WHAT IS EXPECTED: Print each record exactly, with no word added or removed.

DATA SHOWN:

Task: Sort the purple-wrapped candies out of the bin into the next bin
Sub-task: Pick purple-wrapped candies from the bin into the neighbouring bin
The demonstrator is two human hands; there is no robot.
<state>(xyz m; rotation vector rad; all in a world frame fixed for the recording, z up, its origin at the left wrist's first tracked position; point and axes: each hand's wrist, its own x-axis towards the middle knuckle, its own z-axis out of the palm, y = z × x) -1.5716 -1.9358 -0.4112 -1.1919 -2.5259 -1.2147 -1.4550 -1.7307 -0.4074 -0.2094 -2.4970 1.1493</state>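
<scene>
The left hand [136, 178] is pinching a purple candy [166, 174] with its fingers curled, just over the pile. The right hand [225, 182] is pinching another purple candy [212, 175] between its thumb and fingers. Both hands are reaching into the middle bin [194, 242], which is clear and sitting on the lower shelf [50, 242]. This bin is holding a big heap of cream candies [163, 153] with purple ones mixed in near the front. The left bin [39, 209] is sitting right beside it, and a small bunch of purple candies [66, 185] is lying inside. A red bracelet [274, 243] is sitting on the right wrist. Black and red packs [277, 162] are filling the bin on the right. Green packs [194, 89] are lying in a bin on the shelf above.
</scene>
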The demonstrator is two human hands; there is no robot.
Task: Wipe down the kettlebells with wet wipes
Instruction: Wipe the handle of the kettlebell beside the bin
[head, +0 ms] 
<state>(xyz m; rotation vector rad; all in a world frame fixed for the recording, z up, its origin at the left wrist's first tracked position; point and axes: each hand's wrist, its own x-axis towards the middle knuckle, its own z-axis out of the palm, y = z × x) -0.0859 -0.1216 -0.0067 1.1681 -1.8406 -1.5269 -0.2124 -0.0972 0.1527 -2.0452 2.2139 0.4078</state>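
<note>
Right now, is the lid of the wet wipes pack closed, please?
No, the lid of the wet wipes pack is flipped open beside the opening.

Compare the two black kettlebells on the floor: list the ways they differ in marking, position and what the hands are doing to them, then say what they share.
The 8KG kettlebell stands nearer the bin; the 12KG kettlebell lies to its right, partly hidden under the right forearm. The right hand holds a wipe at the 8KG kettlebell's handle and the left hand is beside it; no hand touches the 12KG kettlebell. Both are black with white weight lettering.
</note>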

RESPONSE:
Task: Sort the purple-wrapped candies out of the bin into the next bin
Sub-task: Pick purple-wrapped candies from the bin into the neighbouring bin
The demonstrator is two human hands; there is no robot.
<state>(xyz m; rotation vector rad; all in a world frame fixed for the recording, z up, its origin at the left wrist's first tracked position; point and axes: each hand's wrist, its own x-axis towards the middle knuckle, its own z-axis out of the palm, y = z × x) -1.5716 -1.9358 -0.4112 -1.1919 -2.5259 -1.2147 -1.4550 -1.7307 -0.4074 -0.2094 -2.4970 1.1493</state>
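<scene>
The left hand [136, 178] is pinching a purple candy [166, 174] with its fingers curled, just over the pile. The right hand [225, 182] is pinching another purple candy [212, 175] between its thumb and fingers. Both hands are reaching into the middle bin [194, 242], which is clear and sitting on the lower shelf [50, 242]. This bin is holding a big heap of cream candies [163, 153] with purple ones mixed in near the front. The left bin [39, 209] is sitting right beside it, and a small bunch of purple candies [66, 185] is lying inside. A red bracelet [274, 243] is sitting on the right wrist. Black and red packs [277, 162] are filling the bin on the right. Green packs [194, 89] are lying in a bin on the shelf above.
</scene>
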The demonstrator is two human hands; there is no robot.
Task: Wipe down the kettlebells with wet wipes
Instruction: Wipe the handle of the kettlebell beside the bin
[head, +0 ms] 
<state>(xyz m; rotation vector rad; all in a world frame fixed for the recording, z up, its origin at the left wrist's first tracked position; point and axes: each hand's wrist, its own x-axis towards the middle knuckle, its own z-axis out of the palm, y = z × x) -0.0859 -0.1216 -0.0067 1.1681 -1.8406 -1.5269 -0.2124 -0.0972 0.1527 -2.0452 2.2139 0.4078</state>
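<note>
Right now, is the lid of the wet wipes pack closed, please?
No, the lid of the wet wipes pack is flipped open beside the opening.

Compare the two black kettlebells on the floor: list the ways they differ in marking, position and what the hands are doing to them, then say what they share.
The 8KG kettlebell stands nearer the bin; the 12KG kettlebell lies to its right, partly hidden under the right forearm. The right hand holds a wipe at the 8KG kettlebell's handle and the left hand is beside it; no hand touches the 12KG kettlebell. Both are black with white weight lettering.
</note>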

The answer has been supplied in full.